● **TASK OBJECTIVE**:
Every line of the following records that includes "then" should be copied.

Segment Start: EXCERPTED DATA

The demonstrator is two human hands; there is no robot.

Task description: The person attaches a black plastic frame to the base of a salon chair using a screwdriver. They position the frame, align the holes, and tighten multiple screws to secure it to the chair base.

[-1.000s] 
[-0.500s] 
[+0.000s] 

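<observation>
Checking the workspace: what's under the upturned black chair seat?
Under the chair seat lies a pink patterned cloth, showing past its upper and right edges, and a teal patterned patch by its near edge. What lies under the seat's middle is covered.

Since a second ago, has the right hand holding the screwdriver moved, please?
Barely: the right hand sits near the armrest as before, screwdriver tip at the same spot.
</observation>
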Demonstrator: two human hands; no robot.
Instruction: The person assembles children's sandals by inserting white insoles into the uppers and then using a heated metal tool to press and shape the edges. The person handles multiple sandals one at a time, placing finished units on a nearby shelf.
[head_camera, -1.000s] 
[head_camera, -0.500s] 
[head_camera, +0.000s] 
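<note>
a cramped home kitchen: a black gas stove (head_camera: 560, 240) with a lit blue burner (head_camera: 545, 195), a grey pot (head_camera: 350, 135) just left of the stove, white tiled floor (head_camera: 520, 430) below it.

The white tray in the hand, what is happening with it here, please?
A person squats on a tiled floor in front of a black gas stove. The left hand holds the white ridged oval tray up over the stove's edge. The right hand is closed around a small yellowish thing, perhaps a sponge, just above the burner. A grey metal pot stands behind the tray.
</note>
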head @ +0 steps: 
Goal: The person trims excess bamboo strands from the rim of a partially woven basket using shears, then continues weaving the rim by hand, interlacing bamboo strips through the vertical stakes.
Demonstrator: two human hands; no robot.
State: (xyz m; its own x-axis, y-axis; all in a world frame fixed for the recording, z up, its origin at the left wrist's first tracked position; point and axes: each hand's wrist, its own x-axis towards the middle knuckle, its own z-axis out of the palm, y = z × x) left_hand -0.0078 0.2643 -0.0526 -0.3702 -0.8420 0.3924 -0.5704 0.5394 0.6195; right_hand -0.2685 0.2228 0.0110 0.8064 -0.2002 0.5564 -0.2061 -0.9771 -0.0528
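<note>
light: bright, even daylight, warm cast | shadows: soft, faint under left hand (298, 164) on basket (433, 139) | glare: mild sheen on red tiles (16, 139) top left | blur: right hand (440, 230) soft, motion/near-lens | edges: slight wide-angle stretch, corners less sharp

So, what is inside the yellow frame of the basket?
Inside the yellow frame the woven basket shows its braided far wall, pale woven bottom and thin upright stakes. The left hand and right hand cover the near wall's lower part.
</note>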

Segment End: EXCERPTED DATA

● **SOLUTION BELOW**:
Instruction: The person assembles children's sandals by inserting white insoles into the uppers and then using a heated metal tool to press and shape the edges. The person handles multiple sandals one at a time, placing finished units on a nearby shelf.
Goal: The person trims excess bamboo strands from the rim of a partially woven basket using shears, then continues weaving the rim by hand, interlacing bamboo strips through the vertical stakes.

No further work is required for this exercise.